Specifically, in a scenario, if the server 200 can process a long video into a plurality of short videos, the server 200 may be a server or a cloud server that stores a long video and a subtitle file. FIG. 2 is a block diagram of a partial structure of the server 200 in the embodiments of this application.

As shown in FIG. 2, the server 200 may include a processor 201, a memory 202, and a transceiver 203. One or more computer programs are stored in the memory 202 and are configured to be executed by the one or more processors 201.

The processor 201 may be a central processing unit (CPU), a digital processing unit, or the like. The processor 201 is a control center of the server 200, is connected to all parts of the server by using various interfaces and lines, and performs various functions and video processing of the server 200 by running or executing a computer program stored in the memory 202, and invoking data such as a video and a subtitle file stored in the memory 202.

The processor 201 determines a video start time point and a video end time point of each scene from a long video, and then splits a subtitle file corresponding to the long video to generate a plurality of subtitle segments, where each of the subtitle segments includes a subtitle start time point and a subtitle end time point; for any scene, determines, based on a video start time point and a video end time point of the scene, at least one subtitle segment corresponding to the scene; and adjusts the video start time point and the video end time point of the scene based on the subtitle start time point and the subtitle end time point of the at least one subtitle segment, to obtain an adjusted video start time point and an adjusted video end time point of the scene, and splits the long video based on the adjusted video start time point and the adjusted video end time point of each scene, to generate a plurality of short videos.

The transceiver 203 is configured to send the short videos generated by the processor 201 to a terminal 100.

A specific connection medium between the processor 201 and the memory 202 is not limited in this embodiment of this application. In this embodiment of this application, in FIG. 2, the memory 202, the processor 201, and the transceiver 203 are connected by using a bus 204. The bus is represented by using a thick line in FIG. 2, and other connections between other components are merely described by way of example rather than limitation. The bus may be classified into an address bus, a data bus, a control bus, and the like. For ease of representation, only one thick line is used to represent the bus in FIG. 2, but this does not mean that there is only one bus or only one type of bus.

The memory 202 may be a volatile memory, for example, a random access memory (RAM). Alternatively, the memory 203 may be a non-volatile memory, for example, a read-only memory, a flash memory, a hard disk drive (HDD), or a solid-state drive (SSD). Alternatively, the memory 202 is any other medium that can be configured to carry or store program code in a form of an instruction or a data structure and that can be accessed by a computer, but is not limited thereto. The memory 202 may be a combination of the foregoing memories.
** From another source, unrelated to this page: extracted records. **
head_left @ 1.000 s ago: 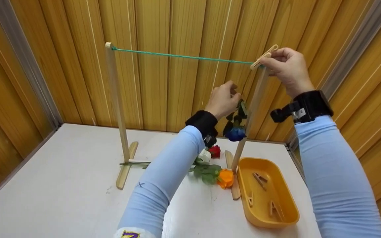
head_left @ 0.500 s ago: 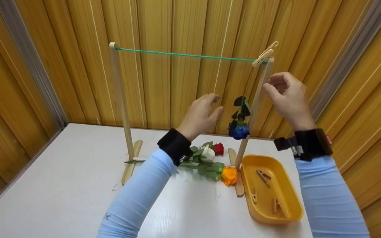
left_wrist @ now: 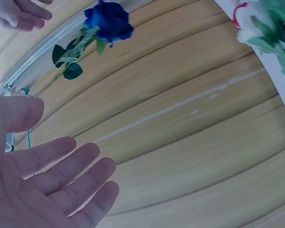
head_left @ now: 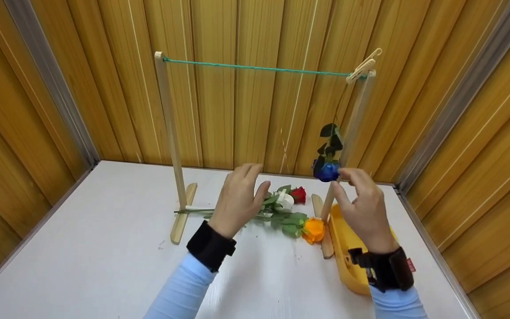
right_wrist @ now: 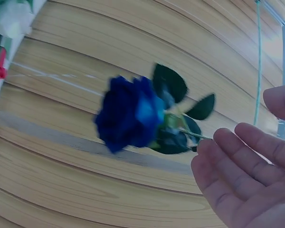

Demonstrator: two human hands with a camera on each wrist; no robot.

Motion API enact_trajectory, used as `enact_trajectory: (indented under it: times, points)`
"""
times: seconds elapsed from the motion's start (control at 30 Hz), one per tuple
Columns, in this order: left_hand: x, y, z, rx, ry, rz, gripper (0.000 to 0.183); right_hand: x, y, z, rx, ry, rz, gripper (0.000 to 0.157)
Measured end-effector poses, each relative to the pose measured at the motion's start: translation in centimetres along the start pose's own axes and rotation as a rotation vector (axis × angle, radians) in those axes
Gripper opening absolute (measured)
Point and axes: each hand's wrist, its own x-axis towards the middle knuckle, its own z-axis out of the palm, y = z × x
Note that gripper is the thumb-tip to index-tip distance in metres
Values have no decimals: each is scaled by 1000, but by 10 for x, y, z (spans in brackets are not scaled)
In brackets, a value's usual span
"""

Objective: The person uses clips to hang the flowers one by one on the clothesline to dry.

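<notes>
A blue rose (head_left: 328,172) hangs head down by its stem from a wooden clothespin (head_left: 362,71) on the green cord (head_left: 255,68), near the right post (head_left: 357,110). My right hand (head_left: 363,210) is raised with relaxed fingers and holds nothing. Its fingertips overlap the edge of the bloom in the head view, while the right wrist view has the blue rose (right_wrist: 130,114) beyond the fingers. Over the table, my left hand (head_left: 239,199) has its fingers extended and nothing in it. Behind it lie a white rose (head_left: 285,200), a red rose (head_left: 298,195) and an orange rose (head_left: 313,230).
Partly hidden behind my right hand and wrist is a yellow tray (head_left: 340,257). The left post (head_left: 173,137) stands on a wooden foot (head_left: 178,228), with flower stems lying across it. Wood-patterned panels (head_left: 255,119) enclose the white table (head_left: 104,239).
My right hand has let go of the clothespin and come down beside the blue rose. My left hand has moved away from the rose's stem, down and left. The rose stays hanging.
</notes>
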Motion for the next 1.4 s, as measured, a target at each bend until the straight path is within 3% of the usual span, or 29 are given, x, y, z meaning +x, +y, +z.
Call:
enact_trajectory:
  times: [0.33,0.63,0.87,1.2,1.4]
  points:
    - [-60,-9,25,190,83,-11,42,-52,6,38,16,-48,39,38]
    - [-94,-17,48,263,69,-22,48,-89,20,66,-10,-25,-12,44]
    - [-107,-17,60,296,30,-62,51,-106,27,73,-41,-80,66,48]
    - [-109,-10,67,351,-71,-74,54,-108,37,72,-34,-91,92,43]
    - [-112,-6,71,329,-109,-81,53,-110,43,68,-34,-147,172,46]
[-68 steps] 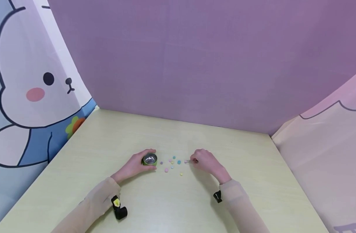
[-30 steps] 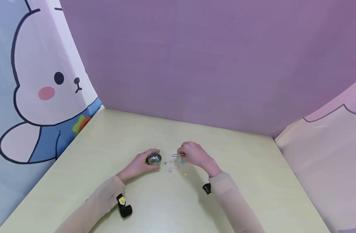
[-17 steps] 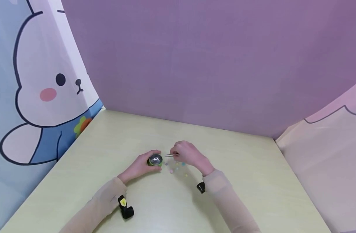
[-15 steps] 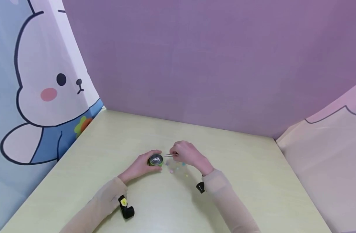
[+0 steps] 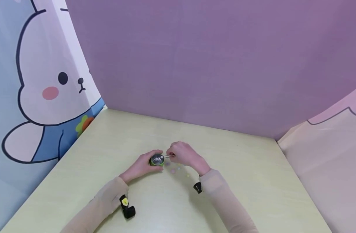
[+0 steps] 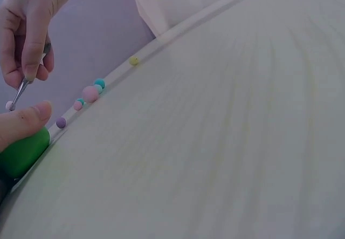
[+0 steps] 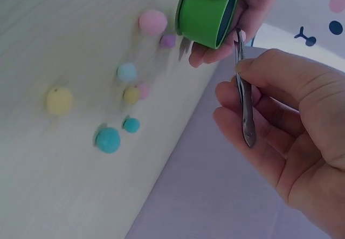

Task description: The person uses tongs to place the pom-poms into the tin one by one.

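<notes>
My left hand (image 5: 141, 165) grips a small green cup (image 7: 205, 15) with a shiny metal inside, thumb and fingers on opposite sides. It stands upright on the table in the head view. Between thumb and fingers, my right hand (image 5: 183, 153) pinches metal tweezers (image 7: 246, 101). A tiny pale pink pom-pom (image 7: 242, 35) is at the tweezers' tips, at the cup's rim. Loose pom-poms lie right of the cup: a pink one (image 7: 153, 22), a purple one (image 7: 167, 40), a light blue one (image 7: 127, 72), a teal one (image 7: 108, 140), and several others.
Pale wood-look table (image 5: 154, 200) lies under both hands. A purple cloth (image 5: 189, 64) rises behind it, with a cartoon-printed cloth (image 5: 35, 97) at left and a pale pink one (image 5: 326, 155) at right. Black cameras (image 5: 128, 208) sit at the wrists.
My right hand has moved left with the tweezers and pom-pom, from the scattered pom-poms to the cup's rim. My left hand keeps hold of the cup. The head view has shifted slightly.
</notes>
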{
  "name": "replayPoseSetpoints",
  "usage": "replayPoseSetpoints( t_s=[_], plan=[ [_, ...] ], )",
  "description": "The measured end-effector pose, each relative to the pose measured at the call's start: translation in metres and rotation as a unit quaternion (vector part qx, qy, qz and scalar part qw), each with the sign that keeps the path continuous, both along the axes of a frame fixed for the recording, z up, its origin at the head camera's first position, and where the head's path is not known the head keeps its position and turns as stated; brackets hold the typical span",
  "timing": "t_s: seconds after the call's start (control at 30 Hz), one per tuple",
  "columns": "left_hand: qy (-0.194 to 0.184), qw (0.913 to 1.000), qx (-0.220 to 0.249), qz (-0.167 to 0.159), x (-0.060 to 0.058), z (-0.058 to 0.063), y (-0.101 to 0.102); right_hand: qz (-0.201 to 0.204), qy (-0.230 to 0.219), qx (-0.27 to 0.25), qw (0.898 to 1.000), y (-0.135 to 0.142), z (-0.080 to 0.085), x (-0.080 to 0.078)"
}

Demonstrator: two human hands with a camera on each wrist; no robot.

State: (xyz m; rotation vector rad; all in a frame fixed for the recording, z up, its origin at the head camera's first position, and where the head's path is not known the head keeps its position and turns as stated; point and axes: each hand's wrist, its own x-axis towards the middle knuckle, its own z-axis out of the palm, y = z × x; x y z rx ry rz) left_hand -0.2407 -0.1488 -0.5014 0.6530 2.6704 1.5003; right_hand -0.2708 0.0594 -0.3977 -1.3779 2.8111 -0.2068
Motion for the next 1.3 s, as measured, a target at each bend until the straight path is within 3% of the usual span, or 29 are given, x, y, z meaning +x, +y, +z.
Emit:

Specifically, in another scenario, if the terminal 100 obtains a long video from the server 200, the terminal 100 processes the long video into a plurality of short videos, and then plays back the short videos. The terminal 100 may be a portable electronic device that further includes another function such as functions of a personal digital assistant and/or a music player, for example, a mobile phone, a tablet computer, or a wearable device (for example, a smartwatch) having a wireless communication function. An example embodiment of the portable electronic device includes but is not limited to a portable electronic device using iOS®, Android®, Microsoft®, or another operating system. The portable electronic device may be alternatively another portable electronic device, for example, a laptop having a touch-sensitive surface (for example, a touch panel). The following provides a description by using an example in which the terminal 100 is a mobile phone. FIG. 3 is a block diagram of a partial structure of the terminal 100 related to the embodiments of this application.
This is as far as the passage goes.